An interpretable and efficient heterogeneous graph convolutional network (ie-HGCN)¹⁶ was implemented to model the heterogeneous graph ${\mathcal{G}}$. In the ie-HGCN, given the graph ${\mathcal{G}}$, the task is to learn representation matrices of nodes in ${\mathcal{E}}{\mathcal{N}}{\mathcal{C}}$ for health outcome prediction. The model architecture is illustrated in Fig. 6b, which contains three graph convolutional network (GCN) layers to learn embeddings layer-wise for each node $\Omega \in {\mathcal{E}}{\mathcal{N}}{\mathcal{C}}$, and then pass to softmax function to generate the outputs. In ie-HGCN, ${H}_{0}^{\Omega }$ refers to the input features, and each GCN layer calculated the node embeddings ${H}_{l}^{\Omega }$ based on previous-layer representation ${H}_{l-1}^{\Omega }$, where $l$ is the index of layer and $l\in \left[1,3\right]$, by aggregating self-features ${Z}^{\Omega }$ and neighboring features ${Z}^{\Gamma }$, where $\Gamma \in {{\mathcal{N}}}^{\Omega }=\{{n|n}\;{\mathscr{\in }}\,{\mathcal{V}}\thinspace{and}\thinspace{n}\;\ne \;\Omega \}$. Since the neighbors of a node in a heterogeneous graph are of different types, the convolution operation cannot be applied directly across all node types simultaneously. Instead, the features $Z$ was calculated separately by node types. The GCN layer can be formulated as Eq. (1):

$${H}_{l+1}^{\Omega }\,={ELU}\left({a}_{l}^{\Omega }\cdot {Z}_{l}^{\Omega }+\sum _{\Gamma \in {{\mathscr{N}}}^{\Omega }}{a}_{l}^{\Gamma }\cdot {Z}_{l}^{\Gamma }\right)$$

(1)

where ${ELU}(\cdot )$ is the Exponential Linear Unit activation function⁴⁷. The normalized attention coefficients ${a}^{\Omega }$ and ${a}^{\Gamma }$ for each layer are calculated by Eq. (2). It follows the key, query, value attention mechanism maps a set of queries and a set of key-value pairs to an output.
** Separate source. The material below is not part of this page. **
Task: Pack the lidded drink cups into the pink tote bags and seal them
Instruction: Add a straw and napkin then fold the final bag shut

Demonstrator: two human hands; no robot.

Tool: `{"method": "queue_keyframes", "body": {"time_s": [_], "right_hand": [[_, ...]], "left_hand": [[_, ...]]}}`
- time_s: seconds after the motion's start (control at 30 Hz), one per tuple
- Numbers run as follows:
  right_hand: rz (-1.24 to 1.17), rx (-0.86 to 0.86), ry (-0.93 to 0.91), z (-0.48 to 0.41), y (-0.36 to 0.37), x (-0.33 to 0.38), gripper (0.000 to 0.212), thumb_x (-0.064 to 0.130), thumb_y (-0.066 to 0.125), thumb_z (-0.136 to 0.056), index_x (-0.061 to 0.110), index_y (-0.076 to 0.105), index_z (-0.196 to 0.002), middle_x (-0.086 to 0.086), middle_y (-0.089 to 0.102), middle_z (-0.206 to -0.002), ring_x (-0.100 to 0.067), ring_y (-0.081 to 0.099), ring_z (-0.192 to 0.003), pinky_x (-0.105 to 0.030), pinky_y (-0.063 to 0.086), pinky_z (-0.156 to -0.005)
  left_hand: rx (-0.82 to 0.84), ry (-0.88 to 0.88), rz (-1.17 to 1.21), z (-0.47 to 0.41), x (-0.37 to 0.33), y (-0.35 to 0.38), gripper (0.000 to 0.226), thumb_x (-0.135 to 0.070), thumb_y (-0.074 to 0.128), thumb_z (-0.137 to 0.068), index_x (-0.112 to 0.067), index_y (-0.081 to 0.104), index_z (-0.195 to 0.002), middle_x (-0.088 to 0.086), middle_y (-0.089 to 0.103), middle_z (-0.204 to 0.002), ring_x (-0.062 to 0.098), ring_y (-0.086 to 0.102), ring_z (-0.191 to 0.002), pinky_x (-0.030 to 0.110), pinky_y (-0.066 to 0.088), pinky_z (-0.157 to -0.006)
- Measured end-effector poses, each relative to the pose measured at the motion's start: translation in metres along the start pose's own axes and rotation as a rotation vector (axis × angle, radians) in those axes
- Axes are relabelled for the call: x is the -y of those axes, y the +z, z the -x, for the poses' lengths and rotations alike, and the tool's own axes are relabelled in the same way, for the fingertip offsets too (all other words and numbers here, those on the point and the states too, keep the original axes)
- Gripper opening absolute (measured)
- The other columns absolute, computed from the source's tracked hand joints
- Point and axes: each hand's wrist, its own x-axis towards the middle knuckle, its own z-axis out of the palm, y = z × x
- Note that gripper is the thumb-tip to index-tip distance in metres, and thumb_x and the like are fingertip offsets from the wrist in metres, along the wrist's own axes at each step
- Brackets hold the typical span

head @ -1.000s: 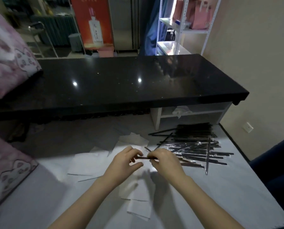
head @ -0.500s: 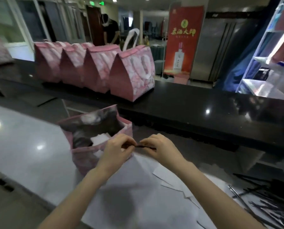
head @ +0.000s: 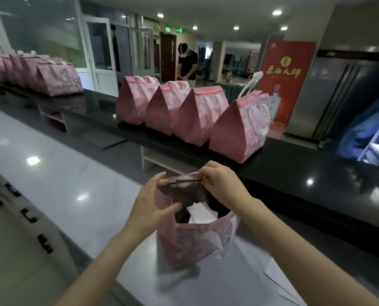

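While the open pink tote bag [head: 195,241] stands on the white counter [head: 73,173], its left rim is gripped by the left hand [head: 148,208] to steady the mouth; 1 dark straw [head: 184,181] is pinched over the far rim by the right hand [head: 221,184] (likely for dropping in).

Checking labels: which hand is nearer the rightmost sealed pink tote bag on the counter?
Right. The right hand is in front of the rightmost sealed pink tote bag; the left hand grips the open pink bag farther left.
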Motion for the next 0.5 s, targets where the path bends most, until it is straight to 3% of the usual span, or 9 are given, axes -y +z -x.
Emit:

The attention function is implemented as follows:

$$\begin{array}{c}{a}^{\Omega }={{{softmax}}}({ELU}\,([({Z}^{\Omega }{W}_{k}^{\Omega }){{||}}({Z}^{\Omega }{W}_{q}^{\Omega })]\,\cdot {W}_{a}^{\Omega }))\\ {a}^{\Gamma }={{{softmax}}}({ELU}\,([({Z}^{\Gamma }{W}_{k}^{\Gamma }){{||}}({Z}^{\Omega }{W}_{q}^{\Omega })]\,\cdot {W}_{a}^{\Omega }))\end{array}$$

(2)

where trainable matrices ${W}_{k}$ maps $Z$ into attention keys, and ${W}_{q}$ maps $Z$ into attention queries. Operation || denotes the row-wise concatenation, and ${W}_{a}^{\Omega }$ is a learnable attention parameter vector. ${Z}^{\Omega }$ and ${Z}^{\Gamma }$ are generated by heterogeneous graph convolution operation. For ${Z}^{\Gamma }$, as is shown in Eq. (3), ${W}^{\Gamma -\Omega }$ along with the row‐normalized adjacency matrix ${\hat{A}}^{\Omega -\Gamma }={{{{diag}}}({A}^{\Omega -\Gamma })}^{-1}\cdot {A}^{\Omega -\Gamma }$ and the previous-layer representation ${H}_{l-1}^{\Gamma }$, together govern the transformation. For ${{Z}}^{\Omega }$, since the ${\hat{A}}^{\Omega -\Gamma }$ are identity matrix, the equation can be simplified to Eq. (4):

$${Z}^{\Gamma }={\hat{A}}^{\Omega -\Gamma }\cdot {H}_{l-1}^{\Gamma }\cdot {W}^{\Gamma -\Omega }$$

(3)

$${Z}^{\Omega }={H}_{l-1}^{\Omega }\cdot {W}^{\Omega -\Omega }$$

(4)

In the final step, the hidden embeddings from the third GNN layer are fed into a softmax function to generate the final prediction probabilities $\hat{y}$, as shown $\hat{y}={{\rm{softmax}}}\left({H}_{3}^{\Omega }\,\right)$. During the training phase, the objective is to minimize prediction errors. A gradient-based optimization method is employed to update the trainable parameters, which is illustrated below:

$${{{Loss}}}=\,-\frac{1}{N}\mathop{\sum }\limits_{i=1}^{N}\left[{y}_{{\rm{i}}}log \left({\hat{y}}_{{\rm{i}}}\right)+\left(1\,-\,{y}_{{\rm{i}}}\right)log \left(1\,-\,{\hat{y}}_{{\rm{i}}}\right)\right]$$

(5)

The significance of different input variables influencing patients’ safety outcomes were explored by MPA, SHAP⁴⁸ analysis and LIME⁴⁹. MPA assesses the impact of various paths in the graph structure across different node types on patient safety outcomes, offering insights into the most influential clinical interactions. To perform MPA, meta-paths from the graph was constructed by linking different node types. For example, a meta-path could be Encounter -> Provider -> Care unit. For each path $\Gamma -\Omega$, the mean normalized attention coefficients of edges ${a}_{l}^{\Gamma }$ from each model layer was recorded, capturing the interactions between specific node type pairs (e.g., Acute Care Unit and Encounter nodes). The overall importance of each meta-path was determined by multiplying the attention coefficients along the sequence of edges in the meta-path.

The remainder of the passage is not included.